Source material:

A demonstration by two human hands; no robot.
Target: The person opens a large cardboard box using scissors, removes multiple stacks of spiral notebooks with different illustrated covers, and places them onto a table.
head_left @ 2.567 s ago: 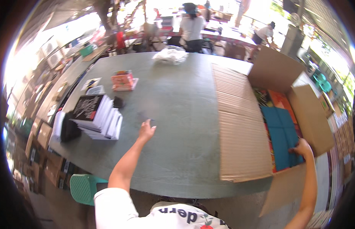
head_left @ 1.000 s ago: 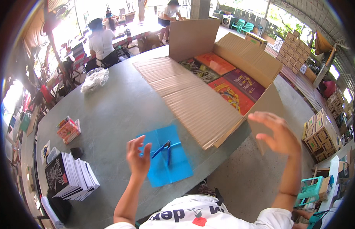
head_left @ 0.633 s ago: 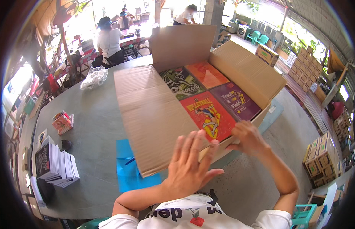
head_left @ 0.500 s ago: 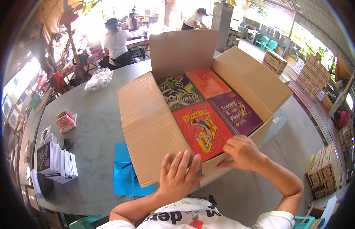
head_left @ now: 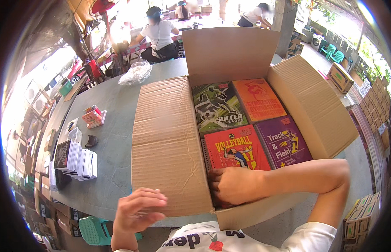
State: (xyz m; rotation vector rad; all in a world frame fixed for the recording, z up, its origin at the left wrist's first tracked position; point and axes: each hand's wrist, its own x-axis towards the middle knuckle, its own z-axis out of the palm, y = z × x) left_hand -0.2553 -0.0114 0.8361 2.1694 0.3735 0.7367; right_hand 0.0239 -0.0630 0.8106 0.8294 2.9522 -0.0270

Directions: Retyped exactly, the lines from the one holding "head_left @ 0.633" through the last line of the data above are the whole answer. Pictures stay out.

Response box:
head_left @ 0.633 s ago: 
head_left @ 0.500 s ago: 
head_left @ now: 
State: (xyz m; rotation vector rad; all in a world frame fixed for the recording, z up, its origin at the left wrist's first tracked position; point and axes: each hand's wrist, its own x-axis towards the middle knuckle, its own z-axis out of the palm, y = z × x) left_hand -0.2553 -0.0114 0.8361 2.1694 0.3735 0.7367; right_hand 0.0239 -0.0630 0.8106 0.8294 2.9522 -0.0270

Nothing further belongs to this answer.